◆ Work order ◆
Set down the whole listing that follows, precisely as written.
■ ■ ■ ■ ■
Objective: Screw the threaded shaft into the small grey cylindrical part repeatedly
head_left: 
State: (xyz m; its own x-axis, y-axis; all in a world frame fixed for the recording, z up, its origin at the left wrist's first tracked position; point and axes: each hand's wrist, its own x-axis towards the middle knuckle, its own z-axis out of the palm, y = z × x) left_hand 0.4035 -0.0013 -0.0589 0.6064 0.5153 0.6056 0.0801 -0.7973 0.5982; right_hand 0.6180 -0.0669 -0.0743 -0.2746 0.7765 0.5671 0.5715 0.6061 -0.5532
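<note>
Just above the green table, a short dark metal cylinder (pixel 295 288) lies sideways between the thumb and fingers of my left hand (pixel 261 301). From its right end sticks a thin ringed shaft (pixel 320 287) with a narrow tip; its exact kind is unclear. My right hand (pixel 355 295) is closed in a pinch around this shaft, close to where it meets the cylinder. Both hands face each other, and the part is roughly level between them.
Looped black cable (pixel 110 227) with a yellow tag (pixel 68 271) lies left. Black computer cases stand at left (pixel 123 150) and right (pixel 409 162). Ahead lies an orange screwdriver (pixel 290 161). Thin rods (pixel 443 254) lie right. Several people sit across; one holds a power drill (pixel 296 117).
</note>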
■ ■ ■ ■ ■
◆ Task solution ◆
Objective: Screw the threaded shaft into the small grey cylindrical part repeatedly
head_left: 
State: (xyz m; its own x-axis, y-axis; all in a world frame fixed for the recording, z up, its origin at the left wrist's first tracked position; point and axes: each hand's wrist, its own x-axis towards the middle knuckle, its own z-axis out of the palm, y = z × x) left_hand 0.4035 -0.0013 -0.0589 0.6064 0.5153 0.6056 0.0801 -0.7973 0.5982; right_hand 0.6180 -0.0669 -0.0743 -0.2746 0.7765 0.5671 0.5715 0.6061 -0.5532
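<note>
Just above the green table, a short dark metal cylinder (pixel 295 288) lies sideways between the thumb and fingers of my left hand (pixel 261 301). From its right end sticks a thin ringed shaft (pixel 320 287) with a narrow tip; its exact kind is unclear. My right hand (pixel 355 295) is closed in a pinch around this shaft, close to where it meets the cylinder. Both hands face each other, and the part is roughly level between them.
Looped black cable (pixel 110 227) with a yellow tag (pixel 68 271) lies left. Black computer cases stand at left (pixel 123 150) and right (pixel 409 162). Ahead lies an orange screwdriver (pixel 290 161). Thin rods (pixel 443 254) lie right. Several people sit across; one holds a power drill (pixel 296 117).
</note>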

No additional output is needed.